> **REQUIREMENT**:
For the entries below, state how many lines include the string "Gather", and write nothing besides that number.

> **DATA UNDER STUDY**:
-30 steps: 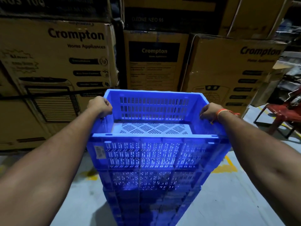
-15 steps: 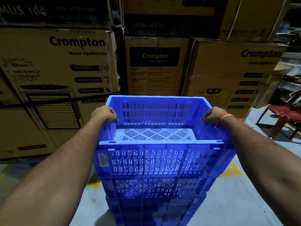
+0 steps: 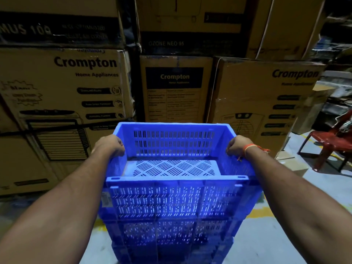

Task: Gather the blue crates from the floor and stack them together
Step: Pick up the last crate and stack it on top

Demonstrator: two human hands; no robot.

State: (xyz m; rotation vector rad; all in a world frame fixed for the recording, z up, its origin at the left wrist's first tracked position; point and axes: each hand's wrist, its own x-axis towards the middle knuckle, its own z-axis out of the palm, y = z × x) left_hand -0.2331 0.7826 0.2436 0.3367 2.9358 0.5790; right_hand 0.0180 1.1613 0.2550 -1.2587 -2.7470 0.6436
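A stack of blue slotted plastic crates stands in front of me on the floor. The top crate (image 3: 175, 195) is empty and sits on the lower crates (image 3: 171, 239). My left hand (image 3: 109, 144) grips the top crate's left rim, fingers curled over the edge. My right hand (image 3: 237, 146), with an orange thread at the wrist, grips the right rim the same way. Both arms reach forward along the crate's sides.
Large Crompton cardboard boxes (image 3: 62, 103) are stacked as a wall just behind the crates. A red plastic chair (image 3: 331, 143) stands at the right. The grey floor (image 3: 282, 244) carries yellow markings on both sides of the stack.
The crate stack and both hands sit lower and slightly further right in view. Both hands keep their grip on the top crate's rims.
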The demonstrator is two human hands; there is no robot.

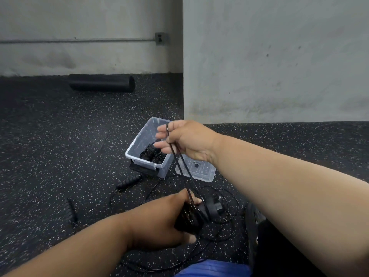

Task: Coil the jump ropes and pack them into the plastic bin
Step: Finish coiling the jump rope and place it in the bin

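Observation:
My left hand (159, 222) grips two black jump rope handles (188, 217) low in the middle. A thin black rope (182, 170) runs taut from them up to my right hand (185, 140), which pinches it above the clear plastic bin (137, 140). The bin stands open on the floor with a coiled black rope (152, 153) inside. Slack cable (223, 220) loops loosely on the floor below my hands. Two more black handles lie on the floor: one (128, 181) in front of the bin and one (69, 209) further left.
The bin's clear lid (201, 171) lies on the speckled rubber floor right of the bin. A black foam roller (101, 82) rests against the back wall. A concrete pillar (275, 60) rises behind the bin. Blue fabric (213, 268) shows at the bottom edge.

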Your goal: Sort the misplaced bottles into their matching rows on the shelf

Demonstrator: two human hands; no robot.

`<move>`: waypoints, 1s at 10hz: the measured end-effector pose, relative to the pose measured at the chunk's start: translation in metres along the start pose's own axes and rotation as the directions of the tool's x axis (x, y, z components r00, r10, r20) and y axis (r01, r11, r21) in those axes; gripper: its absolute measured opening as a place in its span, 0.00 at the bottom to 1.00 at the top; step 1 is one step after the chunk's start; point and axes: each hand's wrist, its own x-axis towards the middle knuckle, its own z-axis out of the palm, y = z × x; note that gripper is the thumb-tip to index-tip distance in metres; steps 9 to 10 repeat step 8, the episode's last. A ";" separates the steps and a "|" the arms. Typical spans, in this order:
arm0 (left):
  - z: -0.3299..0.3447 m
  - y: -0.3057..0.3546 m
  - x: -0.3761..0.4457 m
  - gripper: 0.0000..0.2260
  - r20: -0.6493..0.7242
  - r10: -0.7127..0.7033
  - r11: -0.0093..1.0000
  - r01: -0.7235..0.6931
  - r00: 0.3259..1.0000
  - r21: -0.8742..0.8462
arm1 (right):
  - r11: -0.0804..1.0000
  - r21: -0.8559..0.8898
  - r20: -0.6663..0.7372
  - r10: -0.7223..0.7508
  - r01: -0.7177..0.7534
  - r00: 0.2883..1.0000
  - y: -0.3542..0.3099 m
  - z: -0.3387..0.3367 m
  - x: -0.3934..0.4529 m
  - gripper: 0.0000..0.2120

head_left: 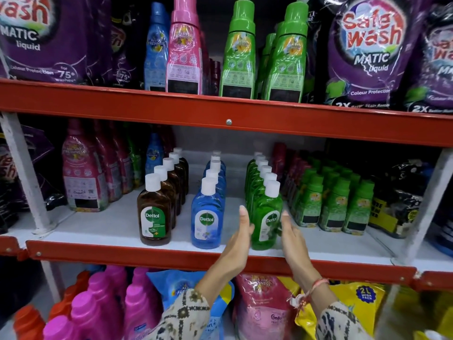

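Observation:
Three rows of white-capped Dettol bottles run front to back on the middle shelf [122, 224]: a brown row [155, 212] at left, a blue row [207, 217] in the middle, a green row [266, 217] at right. My left hand [241, 231] is flat against the left side of the front green bottle, fingers straight. My right hand [290, 238] stands just off that bottle's right side, fingers extended. Neither hand grips the bottle.
Small green softener bottles [335, 204] crowd right of the green row. Pink and maroon softener bottles [83, 173] stand at left. The red shelf lip [147, 253] runs along the front. Pouches and tall bottles fill the shelves above and below.

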 end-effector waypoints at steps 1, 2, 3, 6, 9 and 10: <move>0.001 0.002 0.005 0.59 0.013 -0.022 1.000 0.022 1.000 -0.007 | 0.999 -0.032 -0.005 -0.017 0.016 1.000 0.002 -0.001 -0.003 0.30; 0.001 0.007 0.008 0.47 0.056 -0.004 0.999 0.007 0.998 -0.044 | 0.998 -0.017 -0.059 -0.056 0.055 0.997 0.007 -0.003 -0.011 0.27; -0.001 0.011 0.008 0.48 0.070 -0.004 1.000 0.005 0.998 -0.015 | 0.998 -0.034 -0.084 -0.054 0.051 0.995 0.009 -0.006 -0.014 0.30; -0.005 0.000 0.007 0.55 0.081 0.069 0.997 -0.070 0.994 0.018 | 0.990 -0.118 -0.107 -0.096 0.083 0.990 0.008 -0.007 -0.015 0.27; -0.030 0.016 -0.032 0.28 -0.153 0.660 0.727 -0.575 0.735 0.376 | 0.940 -0.124 -0.292 -0.342 0.319 0.893 -0.025 -0.036 -0.029 0.18; -0.030 0.016 -0.032 0.28 -0.153 0.660 0.727 -0.575 0.735 0.376 | 0.940 -0.124 -0.292 -0.342 0.319 0.893 -0.025 -0.036 -0.029 0.18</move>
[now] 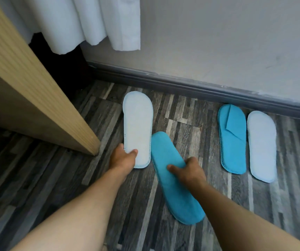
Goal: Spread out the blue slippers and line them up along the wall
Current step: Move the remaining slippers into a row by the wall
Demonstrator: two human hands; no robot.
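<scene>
Right hand [189, 171] gripping blue slipper [174, 180]

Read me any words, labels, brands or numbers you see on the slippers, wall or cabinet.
None: no readable text in this view.
The four slippers are plain, among them the pale one in the left hand and the blue one in the right hand.
Wall and cabinet: unmarked.

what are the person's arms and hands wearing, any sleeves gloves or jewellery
Nothing shows on either one. The left hand and right hand are bare, with no gloves and no rings visible on the fingers. Both forearms are uncovered from wrist to the bottom edge of the picture: no sleeves, watch, bracelet or markings in view.
</scene>
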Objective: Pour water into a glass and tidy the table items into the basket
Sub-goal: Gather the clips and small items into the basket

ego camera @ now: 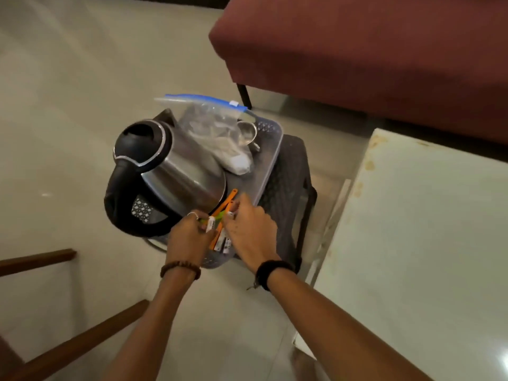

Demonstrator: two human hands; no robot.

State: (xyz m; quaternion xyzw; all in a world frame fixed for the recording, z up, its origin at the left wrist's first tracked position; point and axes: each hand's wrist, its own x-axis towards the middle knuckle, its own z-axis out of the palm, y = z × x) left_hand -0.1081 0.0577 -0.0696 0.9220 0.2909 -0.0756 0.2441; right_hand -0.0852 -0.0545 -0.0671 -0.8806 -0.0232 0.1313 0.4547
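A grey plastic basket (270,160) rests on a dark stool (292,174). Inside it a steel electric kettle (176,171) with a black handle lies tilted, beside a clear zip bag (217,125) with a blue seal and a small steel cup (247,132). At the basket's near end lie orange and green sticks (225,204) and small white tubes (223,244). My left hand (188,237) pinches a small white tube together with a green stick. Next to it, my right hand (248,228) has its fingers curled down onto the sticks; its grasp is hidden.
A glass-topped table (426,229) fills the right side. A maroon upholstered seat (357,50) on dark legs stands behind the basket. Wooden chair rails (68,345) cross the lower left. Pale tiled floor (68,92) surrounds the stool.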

> **RESULT OF THE TASK**:
2